Modern aircraft can include a data network that includes a number of transmitting systems that transmit data over the data network to a number of different receiving systems that consume the data. Typically, each transmitting system is directly coupled to one or more receiving systems via direct wired connections to each of the receiving systems so that each transmitting system can transmit data over a wire to the receiving systems that it is coupled to. As such, any receiving system that wants to receive data from one of the transmitting systems has to be directly wired to that transmitting system to receive data from that transmitting system.
One drawback of using direct wired connections between each transmitting system and each receiving system is that the transmitting systems and receiving systems can be located throughout the aircraft. For example, some of the transmitting systems can be located relatively far away from the receiving systems that they are coupled to (e.g., one system may be located in the front of the aircraft and the other may be located in the back end of the aircraft). When a receiving system is located a great distance away from the transmitting systems (or vice-versa), the wire runs needed to wire the receiving system to each transmitting systems can be significantly long.

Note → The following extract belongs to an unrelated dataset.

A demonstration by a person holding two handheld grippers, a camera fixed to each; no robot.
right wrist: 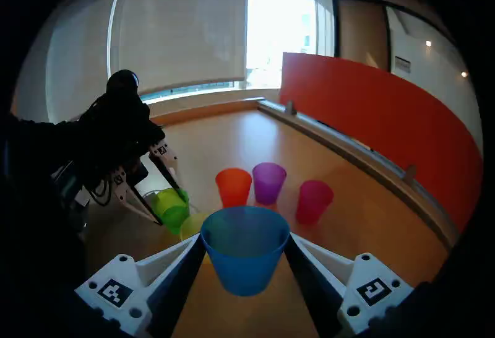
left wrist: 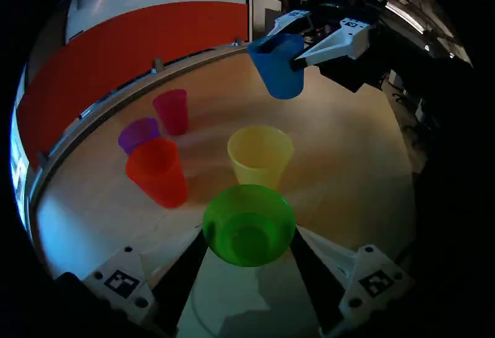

This not only adds cost and weight to the aircraft, but also significantly increases manufacturing and maintenance complexity.
For safety reasons, an aircraft is usually designed to include one or more redundant versions of each transmitting system and one or more redundant versions of the primary data network that is used to couple each of the redundant transmitting systems to corresponding receiving systems. When redundant data networks are employed, the wiring burden increases even more. In addition, because each redundant data network(s) is usually identical to the primary data network, the presence of redundant data networks does not necessarily ensure that they will always be available as a backup. For example, common mode faults may impact both the primary data network and the redundant data network(s) such that both may have the same operational issue(s) and do not operate as intended (e.g., a software bug that impacts both networks).
There is a need for an aircraft that includes an improved data network for communicating critical data to various receiving systems located throughout the aircraft. It would be desirable to eliminate at least some of the wiring needed in such a data network. For instance, it would be desirable to reduce the amount and length of wiring that is required to communicatively couple each of the various transmitting systems to each of the various receiving systems. It would also be desirable to provide alternative paths for communication of critical data between the various transmitting systems and the various receiving systems. Furthermore, other desirable features and characteristics of the present invention will become apparent from the subsequent detailed description and the appended claims, taken in conjunction with the accompanying drawings and the foregoing technical field and background.